Le Pen, leader of the far-right French National Front and Adam Walker of the British National Party said they were making the visit, which comes a day ahead of the 65th anniversary of the end of the Second World War, to pay respect to those who died in war.

"What counts is the will that we had to honour those who have fallen for defending their country, whether they are Japanese, or any soldiers of the world, we have the same respect for them," Le Pen told reporters.

Anti-immigrant

Le Pen is known for his anti-immigrant and extremist views. He shocked France when he qualified for the second round of the 2002 presidential race, which Jacques Chirac won.

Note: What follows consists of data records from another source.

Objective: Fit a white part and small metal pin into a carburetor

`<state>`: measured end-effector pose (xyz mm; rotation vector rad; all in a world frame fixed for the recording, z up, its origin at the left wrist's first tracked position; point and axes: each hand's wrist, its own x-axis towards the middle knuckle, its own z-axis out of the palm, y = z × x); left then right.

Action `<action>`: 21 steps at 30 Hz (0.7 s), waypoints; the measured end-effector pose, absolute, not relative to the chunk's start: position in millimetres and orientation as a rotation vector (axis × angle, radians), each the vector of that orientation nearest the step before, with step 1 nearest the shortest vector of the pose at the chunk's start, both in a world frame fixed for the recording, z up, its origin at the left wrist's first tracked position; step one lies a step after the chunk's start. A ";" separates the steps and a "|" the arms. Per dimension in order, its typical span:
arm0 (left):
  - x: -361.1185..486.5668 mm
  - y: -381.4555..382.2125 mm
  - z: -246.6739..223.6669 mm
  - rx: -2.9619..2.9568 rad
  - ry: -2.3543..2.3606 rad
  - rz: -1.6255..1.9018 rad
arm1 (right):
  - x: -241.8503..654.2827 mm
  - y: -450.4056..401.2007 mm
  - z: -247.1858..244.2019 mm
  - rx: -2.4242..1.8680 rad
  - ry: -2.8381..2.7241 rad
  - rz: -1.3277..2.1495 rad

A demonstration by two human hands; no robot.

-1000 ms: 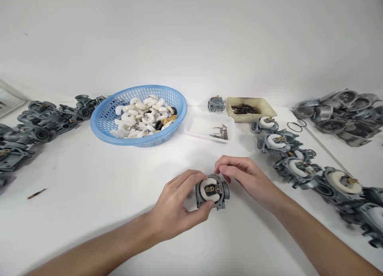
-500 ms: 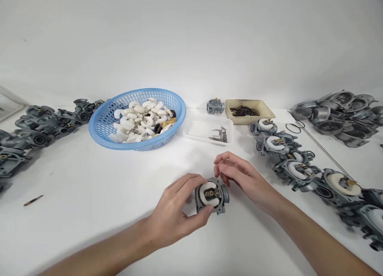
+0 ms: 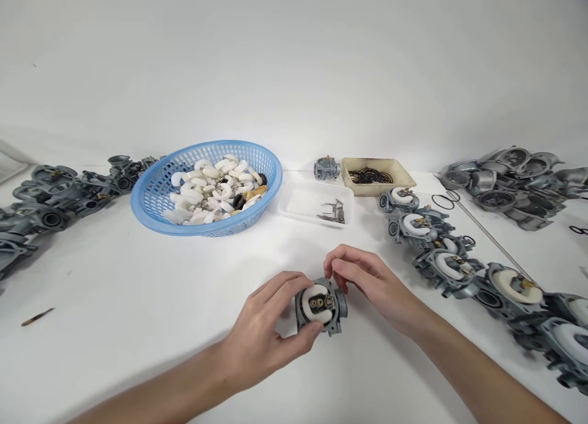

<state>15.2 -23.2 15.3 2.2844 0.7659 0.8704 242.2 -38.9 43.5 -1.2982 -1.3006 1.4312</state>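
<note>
My left hand (image 3: 271,326) is closed round the left side of a grey metal carburetor body (image 3: 340,307), fingers at its far edge and thumb at the near edge. A white C-shaped float (image 3: 307,304) sits in the body's open top, around small brass parts. At the far right edge of the body, my right hand (image 3: 362,280) has its fingers curled in with the thumb near them. Its fingertips are close to the carburetor's rim; whatever they pinch is too small or hidden to name.
A blue basket (image 3: 138,204) holds many floats. Behind are a clear tray (image 3: 294,204) of small metal pins, a beige tray (image 3: 407,176) of black rings and another carburetor (image 3: 326,167). Carburetors with floats (image 3: 452,268) line the right, metal bowls (image 3: 498,200) beyond; more bodies (image 3: 52,212) stand left.
The whole view has shifted slightly, so things appear a little lower and further left. My right fingers have come in closer to the carburetor's far edge; my left hand keeps its hold.
</note>
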 end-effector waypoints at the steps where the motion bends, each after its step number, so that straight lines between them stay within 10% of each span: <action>1: 14.9 -23.5 15.1 2.285 0.769 0.866 | 242.2 -38.9 43.4 -1.295 -1.297 1.439; 21: 13.7 -24.0 10.2 2.267 0.787 0.845 | 241.8 -39.5 46.2 -1.310 -1.289 1.472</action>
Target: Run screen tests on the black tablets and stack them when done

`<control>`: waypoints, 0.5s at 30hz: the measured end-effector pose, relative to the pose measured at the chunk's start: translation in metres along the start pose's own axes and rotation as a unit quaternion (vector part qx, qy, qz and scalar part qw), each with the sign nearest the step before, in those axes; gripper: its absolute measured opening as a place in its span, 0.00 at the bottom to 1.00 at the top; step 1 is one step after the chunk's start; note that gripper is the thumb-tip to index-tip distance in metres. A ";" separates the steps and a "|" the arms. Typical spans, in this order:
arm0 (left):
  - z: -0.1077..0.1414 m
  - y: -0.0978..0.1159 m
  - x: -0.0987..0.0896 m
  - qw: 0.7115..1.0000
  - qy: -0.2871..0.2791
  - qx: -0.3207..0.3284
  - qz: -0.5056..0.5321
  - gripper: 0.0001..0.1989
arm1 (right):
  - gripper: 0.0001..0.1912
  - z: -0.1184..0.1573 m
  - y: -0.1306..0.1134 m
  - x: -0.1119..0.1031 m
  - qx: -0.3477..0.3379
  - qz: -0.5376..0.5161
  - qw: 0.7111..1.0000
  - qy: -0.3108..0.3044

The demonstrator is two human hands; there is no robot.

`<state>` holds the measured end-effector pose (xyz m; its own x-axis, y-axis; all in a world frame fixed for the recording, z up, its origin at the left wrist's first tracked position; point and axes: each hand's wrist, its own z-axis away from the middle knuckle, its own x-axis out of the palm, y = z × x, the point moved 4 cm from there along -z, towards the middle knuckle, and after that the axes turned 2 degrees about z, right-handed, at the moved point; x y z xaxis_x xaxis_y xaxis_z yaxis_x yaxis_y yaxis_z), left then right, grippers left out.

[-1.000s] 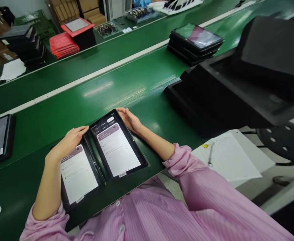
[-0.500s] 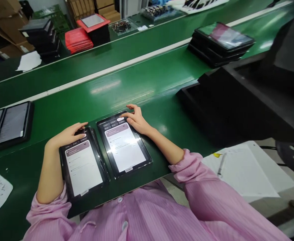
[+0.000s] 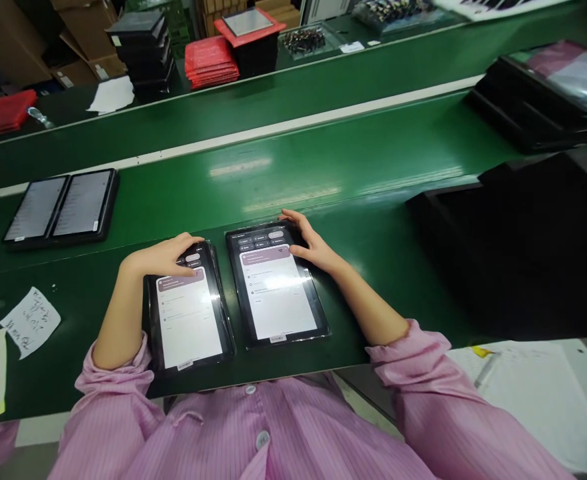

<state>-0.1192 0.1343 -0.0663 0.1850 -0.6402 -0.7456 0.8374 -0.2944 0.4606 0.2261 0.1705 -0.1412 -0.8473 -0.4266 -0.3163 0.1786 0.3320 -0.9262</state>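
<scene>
Two lit tablets lie side by side on the green bench in front of me, both showing a white page below a purple banner and dark setting buttons. Over the upper part of the left tablet (image 3: 189, 327) rests my left hand (image 3: 166, 258), open, its fingers stretched toward the top edge and its thumb on the banner. My right hand (image 3: 315, 245) is open at the upper right corner of the right tablet (image 3: 279, 300). Its thumb is by the banner's right end, and its fingers reach over the top edge. Neither hand grips anything.
Two more lit tablets (image 3: 81, 207) lie at the left. Handwritten paper (image 3: 32, 322) is on the near left bench. Stacked devices (image 3: 548, 100) and a large black box-like shape (image 3: 538, 233) stand at the right. Red pouches (image 3: 211, 61) and dark stacks (image 3: 143, 57) line the far shelf.
My view has swung left, shifting the scene rightward. Both thumbs have moved down from the setting buttons to the purple banners. The tablets stay on the bench.
</scene>
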 end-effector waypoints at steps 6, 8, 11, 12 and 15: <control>0.001 0.001 0.020 0.999 0.020 -0.023 -0.038 0.64 | 0.70 0.010 -0.011 0.001 -0.022 0.071 0.989 -0.127; -0.001 0.001 0.019 0.999 0.031 -0.031 -0.030 0.58 | 0.75 0.012 -0.013 0.003 -0.024 0.084 0.985 -0.150; -0.006 0.000 0.008 0.999 0.049 -0.014 0.010 0.40 | 0.68 0.011 -0.012 0.004 0.003 0.067 0.990 -0.122; -0.008 -0.001 0.004 0.998 0.058 -0.009 0.024 0.33 | 0.62 0.009 -0.010 0.003 0.019 0.046 0.995 -0.091; -0.009 -0.007 -0.005 0.995 0.080 -0.019 0.049 0.24 | 0.44 0.004 -0.001 -0.002 0.085 -0.046 0.995 0.030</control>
<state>-0.1215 0.1463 -0.0703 0.3433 -0.5425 -0.7667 0.8298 -0.2073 0.5182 0.2293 0.1675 -0.1406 -0.8911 -0.3969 -0.2199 0.1763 0.1437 -0.9738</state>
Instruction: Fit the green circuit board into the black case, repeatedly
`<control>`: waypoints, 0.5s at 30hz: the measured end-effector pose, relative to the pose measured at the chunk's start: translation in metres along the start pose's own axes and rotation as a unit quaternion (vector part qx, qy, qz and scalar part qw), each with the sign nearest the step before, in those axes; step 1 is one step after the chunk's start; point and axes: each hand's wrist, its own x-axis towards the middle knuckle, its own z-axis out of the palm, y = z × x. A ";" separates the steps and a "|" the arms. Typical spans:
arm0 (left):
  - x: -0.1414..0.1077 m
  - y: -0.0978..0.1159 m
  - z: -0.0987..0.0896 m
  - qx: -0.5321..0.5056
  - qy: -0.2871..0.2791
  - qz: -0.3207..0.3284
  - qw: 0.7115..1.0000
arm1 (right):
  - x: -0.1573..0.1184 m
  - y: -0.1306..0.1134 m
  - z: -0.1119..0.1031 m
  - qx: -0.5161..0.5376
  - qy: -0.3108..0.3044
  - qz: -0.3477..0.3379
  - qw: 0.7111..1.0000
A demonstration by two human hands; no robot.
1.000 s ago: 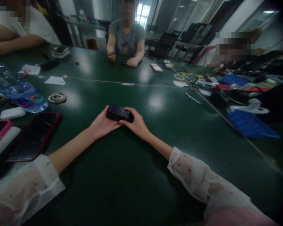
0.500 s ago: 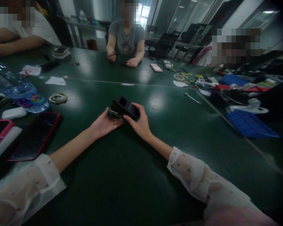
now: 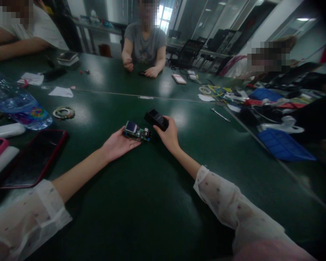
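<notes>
Over the middle of the dark green table (image 3: 141, 210), my left hand (image 3: 118, 146) holds a green circuit board (image 3: 138, 134) with a small screen (image 3: 130, 127) at its left end. The board lies face up on the fingers, and part of its lower side is hidden by them. To the right, my right hand (image 3: 168, 136) grips a black plastic case cover (image 3: 156, 119) between thumb and fingers. A rectangular opening shows in the cover's upper left part. Cover and board are apart, with the cover slightly higher and farther right.
At left lie a red-edged phone (image 3: 35, 157), a water bottle (image 3: 24, 107), a white case (image 3: 9, 129) and a cable coil (image 3: 63, 113). A wrench (image 3: 220, 115), blue bin (image 3: 285, 145) and tangled cables (image 3: 213, 90) are at right. A person in grey (image 3: 145, 43) sits opposite.
My right hand has lifted the black case cover off the circuit board and moved it right. The board's screen and parts now show in my left hand, which has barely moved.
</notes>
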 end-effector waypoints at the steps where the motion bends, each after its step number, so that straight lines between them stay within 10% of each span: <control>1: 0.000 0.000 0.000 -0.004 -0.004 -0.002 1.000 | 0.000 0.002 0.001 -0.003 -0.014 0.008 1.000; 15: 0.001 0.001 -0.006 -0.017 -0.044 -0.014 0.999 | -0.003 0.013 0.004 -0.017 -0.041 0.048 0.998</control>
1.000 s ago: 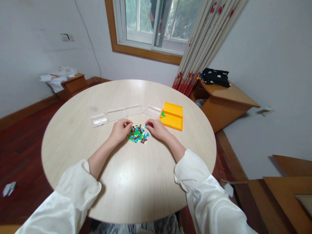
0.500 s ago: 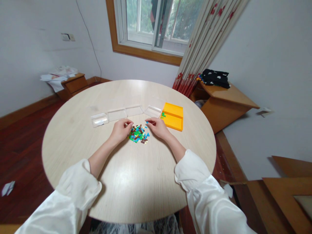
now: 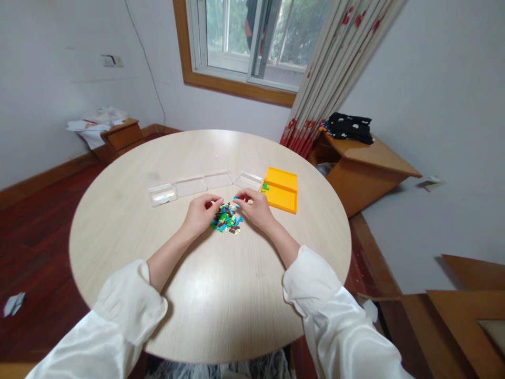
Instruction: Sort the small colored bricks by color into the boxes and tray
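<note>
The pile of small plastic pieces [image 3: 226,220] (green, blue, brown, cream and a little yellow) lies loose on the pale round worktop [image 3: 221,295], between the person's two hands. The left hand [image 3: 202,214] is at the pile's left side, its thumb and fingertips brought together at the upper edge; whether they grip a piece, I cannot tell. The right hand [image 3: 256,209], at the upper right of the pile, pinches a small blue piece [image 3: 235,198] at its fingertips.

Beyond the hands, four shallow clear containers [image 3: 190,185] form a bent row, the leftmost showing a bright, whitish patch. Just beside the rightmost one, an orange-yellow case [image 3: 283,199] lies open, with a few green pieces [image 3: 265,187] at its left side. Any print on the pieces or containers is too small to read.

Farther out, a window [image 3: 226,39] and a cream curtain with red patterning [image 3: 327,63] stand behind the worktop. Black cloth with white spots [image 3: 350,128] rests on a wooden cabinet [image 3: 374,163] to the right, and papers [image 3: 97,122] lie on a low wooden stand [image 3: 125,138] to the left.
</note>
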Tool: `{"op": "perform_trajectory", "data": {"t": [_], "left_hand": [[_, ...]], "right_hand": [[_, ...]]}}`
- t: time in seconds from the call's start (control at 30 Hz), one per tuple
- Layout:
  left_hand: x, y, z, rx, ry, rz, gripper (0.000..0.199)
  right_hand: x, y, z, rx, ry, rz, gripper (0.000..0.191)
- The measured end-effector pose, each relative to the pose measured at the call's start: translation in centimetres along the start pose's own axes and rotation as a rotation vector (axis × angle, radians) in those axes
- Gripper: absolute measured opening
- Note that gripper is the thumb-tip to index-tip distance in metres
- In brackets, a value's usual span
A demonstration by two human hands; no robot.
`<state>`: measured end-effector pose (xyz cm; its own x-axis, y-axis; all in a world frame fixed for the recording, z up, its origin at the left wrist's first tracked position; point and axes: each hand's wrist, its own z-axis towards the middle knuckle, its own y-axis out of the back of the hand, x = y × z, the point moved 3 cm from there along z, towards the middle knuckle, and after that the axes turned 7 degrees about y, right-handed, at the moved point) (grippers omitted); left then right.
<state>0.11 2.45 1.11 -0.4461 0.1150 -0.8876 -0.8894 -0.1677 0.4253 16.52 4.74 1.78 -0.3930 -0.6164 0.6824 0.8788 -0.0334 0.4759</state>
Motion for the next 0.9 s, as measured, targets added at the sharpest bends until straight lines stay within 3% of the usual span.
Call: {"op": "perform_trajectory", "data": {"t": [0.13, 0.37, 0.73, 0.9], "left_hand": [[0.1, -0.5, 0.0, 0.096, 0.055, -0.178, 0.035], [0.1, -0.5, 0.1, 0.159, 0.093, -0.259, 0.035], [0.7, -0.7, 0.3, 0.147, 0.100, -0.237, 0.032], [0.7, 0.3, 0.7, -0.015, 0.003, 0.031, 0.032]], "right_hand": [[1.5, -0.8, -0.4, 0.046, 0.085, 0.030, 0.010], [1.8, -1.4, -0.8, 0.103, 0.070, 0.023, 0.014], [1.1, -1.7, -0.9, 0.143, 0.115, -0.040, 0.016], [0.0, -0.8, -0.2, 0.084, 0.120, -0.238, 0.016]]}}
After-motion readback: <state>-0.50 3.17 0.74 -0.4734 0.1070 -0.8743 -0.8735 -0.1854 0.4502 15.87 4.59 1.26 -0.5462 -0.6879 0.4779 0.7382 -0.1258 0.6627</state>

The visit to Yasukuni, an ornate Shinto shrine in downtown Tokyo, was arranged by the International Conference of Patriotic Organisations, which brought together right-wing parties from eight European countries with members of a Japanese ultranationalist group called the Issuikai.

Yasukuni honours Japan's war dead, including convicted war criminals. Pacifists and victims of Japanese aggression, such as China and the Koreas, say it glorifies Japan's past militarism.

The visit by Le Pen and others may also anger some former prisoners of war in those countries being represented by the right-wing groups.

Tens of thousands of British, Dutch and other European soldiers and civilians were captured by the Japanese Imperial Army as they swept across Europe's former Asian colonies at the beginning of the Second World War. Thousands were executed, tortured and starved to death in Japanese prisoner-of-war camps.